Retour sur la polémique Tariq Ramadan

Dans le prolongement de l’article de l’écrivain, M. Tariq Ramadan, publié sur votre site internet, le 0

mardi 9 décembre 2003

Dans le prolongement de l’article de l’écrivain, M. Tariq Ramadan, publié sur votre site internet, le 03 octobre 2003, et intitulé "Critique des (nouveaux) intellectuels communautaires ", je souhaiterai y ajouter, les commentaires ci-après.

Je considère qu’il est légitime, pour M. Ramadan, de dénoncer le parti-pris de certains intellectuels français, très médiatisés, juifs ou non, en faveur de l’état d’Israël et de ses dirigeants, dans le cadre de ce qui est appelé, de manière "neutre", le conflit israélo-palestinien. La désignation, plus précise et plus exacte, de ce problème est l’occupation de la Palestine par Israël. C’est, également, courageux de sa part, de le faire, sachant que la critique d’Israël, n’est pas, d’une manière générale, bien vue par les politiciens, médias et intellectuels, français en particulier, et occidentaux, en général. Qu’il soit assuré de mon soutien moral, pour toutes les causes justes, qu’il défendra dans le monde.

Toutefois, je désapprouve, le fait de désigner, nommément, les intellectuels mis en cause, dans la conjoncture actuelle, car cela pourrait correspondre à la désignation de cibles potentielles pour des groupes extrémistes, opposés à Israël, et à ceux qu’ils considèrent comme ses défenseurs. Je note, à travers les commentaires de l’auteur, en réponse aux déclarations des personnalités mises en cause, que ces dernières récusent le parti-pris, en faveur d’Israël, qui leur est reproché.
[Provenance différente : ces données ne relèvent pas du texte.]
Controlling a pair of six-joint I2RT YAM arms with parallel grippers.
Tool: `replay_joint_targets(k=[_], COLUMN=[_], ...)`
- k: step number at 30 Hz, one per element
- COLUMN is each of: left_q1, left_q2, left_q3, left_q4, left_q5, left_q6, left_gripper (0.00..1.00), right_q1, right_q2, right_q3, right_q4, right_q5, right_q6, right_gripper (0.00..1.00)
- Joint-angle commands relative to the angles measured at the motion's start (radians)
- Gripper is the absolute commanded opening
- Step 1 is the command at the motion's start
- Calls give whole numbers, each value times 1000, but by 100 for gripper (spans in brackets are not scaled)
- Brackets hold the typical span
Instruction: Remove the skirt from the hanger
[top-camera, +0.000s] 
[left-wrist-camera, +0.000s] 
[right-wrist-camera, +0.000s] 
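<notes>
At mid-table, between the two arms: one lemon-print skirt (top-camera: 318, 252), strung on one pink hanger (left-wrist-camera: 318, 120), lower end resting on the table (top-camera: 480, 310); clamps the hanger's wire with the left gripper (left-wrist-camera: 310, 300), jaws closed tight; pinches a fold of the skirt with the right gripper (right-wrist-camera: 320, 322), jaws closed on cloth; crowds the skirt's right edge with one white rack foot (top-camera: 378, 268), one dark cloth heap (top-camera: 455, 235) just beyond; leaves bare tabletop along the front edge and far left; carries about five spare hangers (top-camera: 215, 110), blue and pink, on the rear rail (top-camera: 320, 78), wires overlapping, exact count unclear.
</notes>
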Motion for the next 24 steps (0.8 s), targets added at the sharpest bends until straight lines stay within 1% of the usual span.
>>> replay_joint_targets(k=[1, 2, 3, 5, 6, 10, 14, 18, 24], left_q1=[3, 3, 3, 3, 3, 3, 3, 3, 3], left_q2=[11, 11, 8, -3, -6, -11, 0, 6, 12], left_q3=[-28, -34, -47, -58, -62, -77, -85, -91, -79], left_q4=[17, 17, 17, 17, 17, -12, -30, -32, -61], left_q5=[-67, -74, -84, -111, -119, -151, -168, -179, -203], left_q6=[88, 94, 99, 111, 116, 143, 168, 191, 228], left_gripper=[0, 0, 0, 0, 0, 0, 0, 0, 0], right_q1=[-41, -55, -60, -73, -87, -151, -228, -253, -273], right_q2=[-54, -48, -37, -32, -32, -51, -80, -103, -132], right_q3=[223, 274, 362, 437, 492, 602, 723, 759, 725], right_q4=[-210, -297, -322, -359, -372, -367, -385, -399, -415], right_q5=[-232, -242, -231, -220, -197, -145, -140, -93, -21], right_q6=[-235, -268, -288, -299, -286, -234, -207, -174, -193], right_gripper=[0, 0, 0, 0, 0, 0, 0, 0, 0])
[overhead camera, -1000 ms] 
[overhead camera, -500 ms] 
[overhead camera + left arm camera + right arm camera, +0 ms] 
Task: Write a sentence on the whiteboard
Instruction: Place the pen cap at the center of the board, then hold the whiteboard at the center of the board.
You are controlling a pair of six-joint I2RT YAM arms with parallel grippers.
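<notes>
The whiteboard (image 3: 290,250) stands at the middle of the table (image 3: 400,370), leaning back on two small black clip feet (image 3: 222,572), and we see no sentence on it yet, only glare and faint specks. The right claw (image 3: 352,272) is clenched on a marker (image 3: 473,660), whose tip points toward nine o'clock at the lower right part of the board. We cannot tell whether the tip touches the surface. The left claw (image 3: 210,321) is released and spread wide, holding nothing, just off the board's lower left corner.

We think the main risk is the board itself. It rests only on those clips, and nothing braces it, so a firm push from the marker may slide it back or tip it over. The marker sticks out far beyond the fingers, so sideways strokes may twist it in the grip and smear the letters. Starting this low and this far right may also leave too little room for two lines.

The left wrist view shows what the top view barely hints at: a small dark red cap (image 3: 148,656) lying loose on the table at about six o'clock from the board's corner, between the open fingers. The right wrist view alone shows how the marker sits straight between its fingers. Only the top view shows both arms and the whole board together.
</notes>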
Pour ma part, je pense qu’il y’a un test simple, qui permet de connaître, de manière précise, la position de chacun sur ce conflit, et il se résume à la question suivante :

Israël doit-il se limiter à ses frontières internationalement reconnues, arrêtées lors de sa création par les nations-unies, en 1948 ? Chacun est libre d’avoir son opinion, il n’a juste qu’à l’assumer publiquement.

En matière de frontières, les politiciens occidentaux (USA,CEE etc.) parlent, actuellement, de celles de 1967 et celles d’après, non parce-qu’elles sont légales ou légitimes, mais parce-qu’elles sont plus susceptibles d’être acceptées par Israël. Ce dernier n’a jamais voulu entendre parler, de celles de 1948, depuis ses conquêtes territoriales.

Un intellectuel juste ne doit pas se sentir lié par ces contraintes diplomatiques, et dire ce qui est légal et juste, même non applicable, « conjoncturellement », par les politiciens. C’est la raison pour laquelle ma question, ci-dessus, remonte aux premières frontières de 1948, ignorées dans les tentatives de paix actuelles, y compris par les palestiniens eux-mêmes, ces derniers étant dans une position de faiblesse, qui les oblige à accepter une éventuelle paix, même non équitable.